• Brief
With pictures removed, print the listing exactly.

═══ Exercise data ═══

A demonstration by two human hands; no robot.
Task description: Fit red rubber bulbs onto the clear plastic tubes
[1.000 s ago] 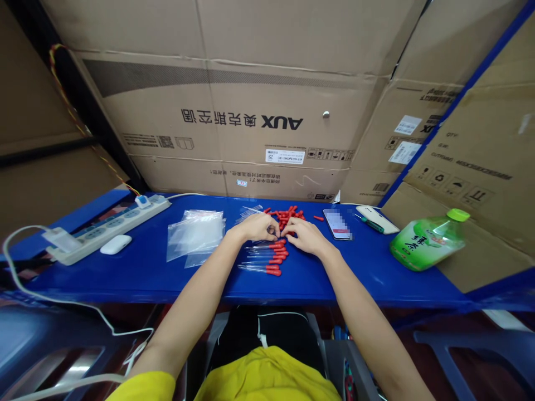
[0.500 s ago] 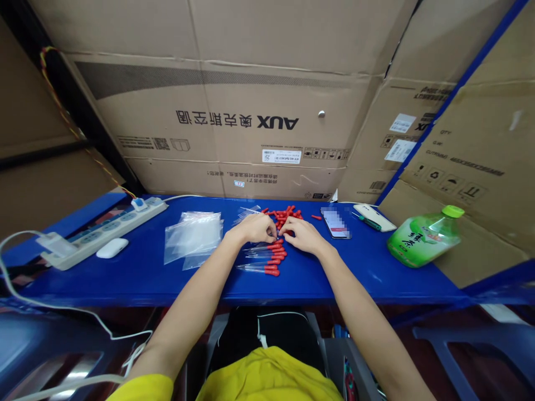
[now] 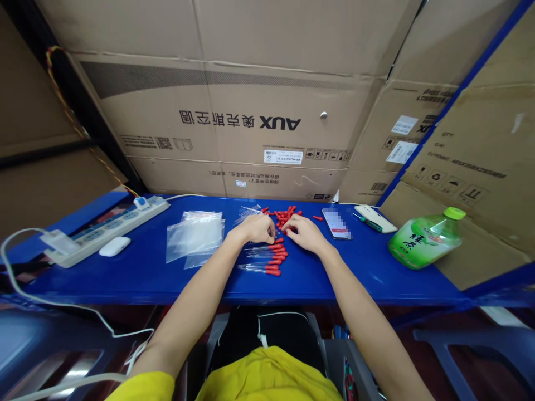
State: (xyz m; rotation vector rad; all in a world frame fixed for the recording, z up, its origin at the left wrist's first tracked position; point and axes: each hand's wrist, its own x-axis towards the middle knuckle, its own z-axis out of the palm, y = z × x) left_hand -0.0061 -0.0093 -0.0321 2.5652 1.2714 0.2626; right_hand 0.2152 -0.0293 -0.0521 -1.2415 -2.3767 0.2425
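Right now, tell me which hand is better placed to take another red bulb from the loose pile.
Right, probably: the right hand has its fingertips at the loose red bulbs, while the left hand sits farther left, near the clear tubes.

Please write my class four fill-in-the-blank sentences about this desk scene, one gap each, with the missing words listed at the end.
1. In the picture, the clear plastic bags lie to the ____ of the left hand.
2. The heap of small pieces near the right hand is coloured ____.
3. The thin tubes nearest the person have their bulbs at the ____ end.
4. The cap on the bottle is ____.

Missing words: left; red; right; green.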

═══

• Solution for this exercise
A demonstration by two human hands; no robot.
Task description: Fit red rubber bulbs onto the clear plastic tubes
[1.000 s ago] 
[0.500 s ago] 
[now] 
State: (xyz m; rotation vector rad; all in a world frame fixed for the recording, z up, its origin at the left wrist's first tracked position; point and axes: each hand's wrist, its own x-axis towards the middle knuckle, its own z-axis out of the palm, y = z × x) left_hand -0.0061 -0.0093 -0.0321 2.5652 1.2714 0.2626; right_hand 0.2152 -0.0293 -0.0521 -1.2415 -2.3767 0.2425
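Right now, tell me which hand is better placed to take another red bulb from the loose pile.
Right, probably: the right hand has its fingertips at the loose red bulbs, while the left hand sits farther left, near the clear tubes.

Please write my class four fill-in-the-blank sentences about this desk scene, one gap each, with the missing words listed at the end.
1. In the picture, the clear plastic bags lie to the ____ of the left hand.
2. The heap of small pieces near the right hand is coloured ____.
3. The thin tubes nearest the person have their bulbs at the ____ end.
4. The cap on the bottle is ____.

Missing words: left; red; right; green.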

That finishes the exercise, with nothing more to add.